What would you say if I told you there is a app on the market that tell you if you have a hotdog or not a hotdog. It is very good and I do not want to work on it any more. You can hire someone else.
Jian-Yang, 2017
Hotdog / not hotdog
I have been looking to get into Deep Learning for a while now. It’s been a hugely hot topic for years now, and the libraries seem to be maturing fast. However, most initial tutorials I’ve found seem a little… boring. I mean, it’s great to be able to recognize digits or tell cats from dogs, but what if I could tell hotdogs from not hotdogs? Maybe I’d package that into iOS and Android apps. And I could sell to Periscope and become really rich, not like that conman Bachmann!!

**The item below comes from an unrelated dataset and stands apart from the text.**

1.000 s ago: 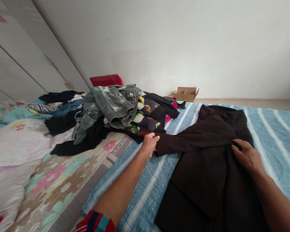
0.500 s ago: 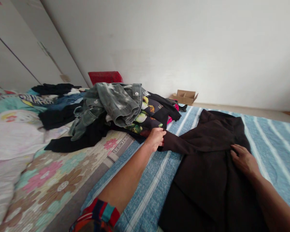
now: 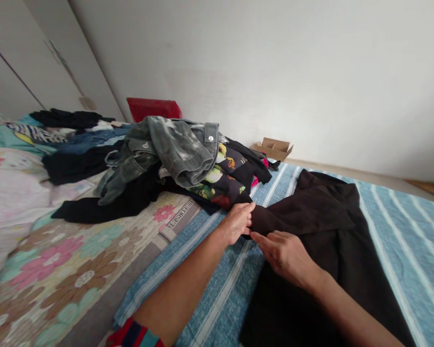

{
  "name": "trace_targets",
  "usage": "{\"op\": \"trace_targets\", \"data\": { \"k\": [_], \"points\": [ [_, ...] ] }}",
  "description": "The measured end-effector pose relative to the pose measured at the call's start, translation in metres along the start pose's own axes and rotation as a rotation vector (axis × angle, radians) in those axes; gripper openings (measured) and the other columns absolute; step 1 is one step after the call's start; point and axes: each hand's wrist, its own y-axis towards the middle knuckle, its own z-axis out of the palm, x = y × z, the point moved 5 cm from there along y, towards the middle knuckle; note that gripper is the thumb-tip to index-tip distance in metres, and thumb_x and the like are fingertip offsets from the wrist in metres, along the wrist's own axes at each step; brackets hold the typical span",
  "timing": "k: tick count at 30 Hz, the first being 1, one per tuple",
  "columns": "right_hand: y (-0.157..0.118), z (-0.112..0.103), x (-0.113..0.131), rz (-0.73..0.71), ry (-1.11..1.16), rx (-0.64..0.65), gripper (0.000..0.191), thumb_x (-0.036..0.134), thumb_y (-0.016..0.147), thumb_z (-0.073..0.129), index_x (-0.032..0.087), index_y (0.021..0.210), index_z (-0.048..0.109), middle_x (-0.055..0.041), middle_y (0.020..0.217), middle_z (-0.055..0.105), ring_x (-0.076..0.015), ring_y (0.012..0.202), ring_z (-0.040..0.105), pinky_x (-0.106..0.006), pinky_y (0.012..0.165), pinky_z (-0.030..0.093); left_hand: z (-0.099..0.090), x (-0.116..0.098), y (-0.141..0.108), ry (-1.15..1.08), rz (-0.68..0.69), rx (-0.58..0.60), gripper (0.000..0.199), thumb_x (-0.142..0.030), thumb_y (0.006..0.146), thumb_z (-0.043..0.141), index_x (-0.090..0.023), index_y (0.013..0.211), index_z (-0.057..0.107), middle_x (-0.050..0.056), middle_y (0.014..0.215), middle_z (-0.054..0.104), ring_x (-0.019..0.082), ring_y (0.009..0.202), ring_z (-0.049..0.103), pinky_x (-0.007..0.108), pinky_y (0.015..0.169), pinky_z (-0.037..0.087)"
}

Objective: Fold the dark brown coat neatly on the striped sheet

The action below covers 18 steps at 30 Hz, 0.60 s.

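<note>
Dark garment (image 3: 361,279) lies spread on the blue striped sheet (image 3: 220,284) covering the right side of the bed; its sleeve (image 3: 289,214) reaches across toward the clothes pile, the cuff end held by the left hand (image 3: 237,224); that hand's fingers are closed in a pinch on the cuff, with the fingertips partly hidden by the cloth.

The right hand (image 3: 289,255) is just beside the left, over the lower edge of the sleeve; its index finger points out toward the cuff and the other fingers are bent; whether they pinch any cloth I cannot tell.

Just beyond the left hand is a black garment with a fruit-like print (image 3: 229,180); a grey denim garment (image 3: 183,149) lies crumpled partly over it, and black clothing (image 3: 112,208) spreads out from beneath the denim onto the floral sheet (image 3: 94,270); pale pink and white cloth (image 3: 14,193) and more clothes lie at the far left.

Behind the pile is a red object (image 3: 154,110), close to the white wall (image 3: 275,72); an open cardboard box (image 3: 275,148) is beyond the striped sheet's far edge.
</note>
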Motion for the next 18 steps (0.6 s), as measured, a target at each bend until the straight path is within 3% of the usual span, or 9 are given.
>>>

So I embarked on just that journey: to build the best hotdog/no hotdog classifier a Data Scientist with no prior experience in Deep Learning can build. I started with getting input data, continued through building my first Convolutional Neural Network and ended up building a pretty decent classifier using some cutting edge concepts. Join me in this series of posts if you want to do the same!
AI, Machine Learning, Deep Learning
Since you are reading this blog post, you probably are someone with a technical background in the Data Science sphere. If you already know this, bear with me because I’m going to frame the discussion a bit just so we are in the same page. You can also skip to the next section.
Artificial Intelligence, AI, is a very poorly defined term. If you Google it you will get ‘the theory and development of computer systems able to perform tasks normally requiring human intelligence, such as visual perception, speech recognition, decision-making, and translation between languages.’ If you consider that for a second, it’s an ever receding horizon: as soon as some cognitive task (addition, looking up references, recognizing digits, translation..) is performed by machines routinely, it stops being AI because it isn’t the exclusive province of humans anymore. So it doesn’t seem very useful.
Machine Learning, ML, can be considered a subset of AI. It’s just a set of algorithms that allow computers to learn rules from data. You get some tagged examples, give them to the algorithm, and voila, you have a digit recognizer, or a churn predictor, or whatever else you want (that’s actually supervised machine learning, but let’s not get into that).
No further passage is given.